Polaris

What Will US Tariffs Mean For the Space Industry?

Trump delivering his inaugural address. Image: White House

The weeks-long will they, won’t they on tariffs was finally answered last week when the Trump administration imposed 10% baseline tariffs on all goods imported to the US. 

More details: The White House imposed higher tariffs on dozens of trading partners, including a 34% tariff on China (on top of an earlier 20% markup) and a 20% fee on the European Union.

Nations are continuing to implement retaliatory tariffs in response. On Friday, China announced its own 34% tariff on goods imported from the US would begin on April 10. That action sent the stock market into a tumble. 

The space effect: It’s too soon to predict any direct impact on the space industry, which is set up to be highly regulated around specific, slow moving government regulations. That’s at odds with the discussion about tariffs, which have been happening for just a couple of months. 

“In the aerospace industry, costs get passed along into the marketspace…Is the market going to bear that cost increase? Right now, it’s a lot of philosophical kinds of uncertainty,” said Ed Dodd, VP of business development at Cofactr, a procurement and logistics management startup. “We’re 60 days into the tariff discussion. The industry is not set up to move that fast.”

Defense programs are already largely required to rely on domestically made parts. However, supply chains are deep and many companies work with nations such as Canada and Europe—long-time trusted partners of the US that now face tariffs. 

New kids on the block: Startups could bear the brunt of the harm of rising costs of parts induced by tariffs, according to Dodd. While legacy primes can absorb these costs into cost-plus contracts with government customers, startups generally work with the government under fixed-price contracts.

“They’re going to be faced with a choice. They either complete the contract on a loss…or back out of the contract,” Dodd said of startups. “In the government world, past performance is king…If I back out of a contract, will I get the next one?”

The good news: The certainty loving aerospace industry can now at least begin to plan for the tariffs, which have been on-again, off-again for much of Trump’s presidency. 

“Instability is a nightmare. If you don’t know what’s happening, you can’t plan, you can’t execute,” Phillip Gulley, Cofactr’s cofounder and chief strategy officer, told Payload. “Feeling the pain and making the change, even if that pain is horrible, is actionable.”

Gulley also said companies are more open to meeting with new vendors to keep their options open. Firms are also eager to understand in which country parts are manufactured—and where there are vulnerabilities to tariffs. 

Doom and gloom: What’s the worst that could happen? “Existential threat,” according to Gulley.

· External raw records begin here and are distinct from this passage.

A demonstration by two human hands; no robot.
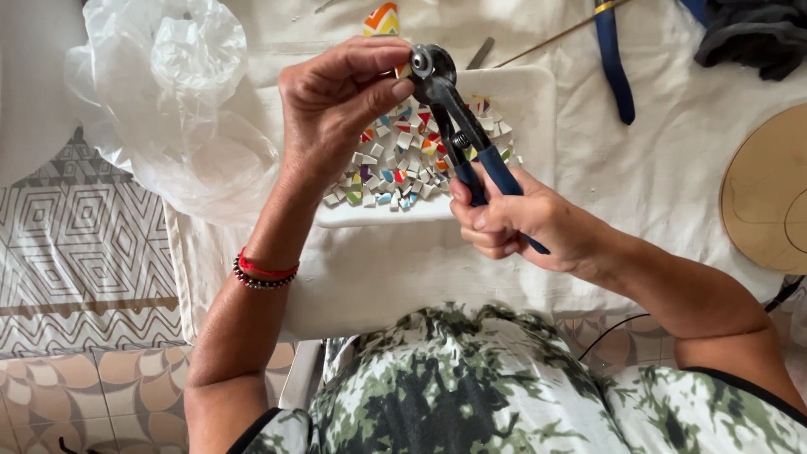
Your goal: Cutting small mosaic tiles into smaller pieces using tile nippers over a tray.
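Note:
My right hand (513, 220) grips the blue handles of wheeled tile nippers (454, 109), whose metal wheel head points up and left. My left hand (340, 97) pinches a small orange tile piece (404, 71) right at the nipper wheels. Below both hands a white tray (530, 92) holds a heap of several small coloured and white tile chips (403, 160). A red cord and a dark bead bracelet circle my left wrist.
A crumpled clear plastic bag (168, 92) lies left of the tray on the white cloth. A striped orange tile (382, 18) sits beyond the tray. Blue-handled pliers (614, 63), a dark cloth (752, 34) and a round wooden board (769, 189) are to the right.

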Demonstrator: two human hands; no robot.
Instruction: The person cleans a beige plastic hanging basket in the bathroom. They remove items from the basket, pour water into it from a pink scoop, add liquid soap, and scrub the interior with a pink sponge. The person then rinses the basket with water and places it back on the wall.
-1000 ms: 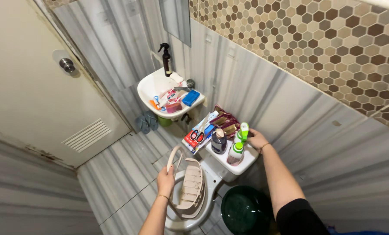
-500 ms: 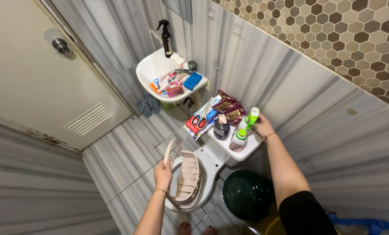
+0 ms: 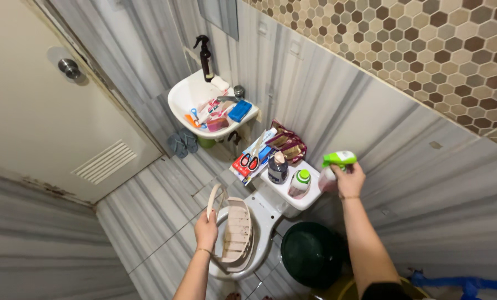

He spelled out a series of events that could lead to big trouble for the US industrial base—and for America’s competitiveness in space and national security more broadly.

  • A company’s costs of production go up. 
  • The company raises its prices for its hardware.
  • The customer (largely the government, in this sector) refuses to pay the higher price.
  • The company stops making its product.

“There’s a threshold where the business model for this very direct product doesn’t work anymore,” he said. “It’s an existential threat and the company goes away.”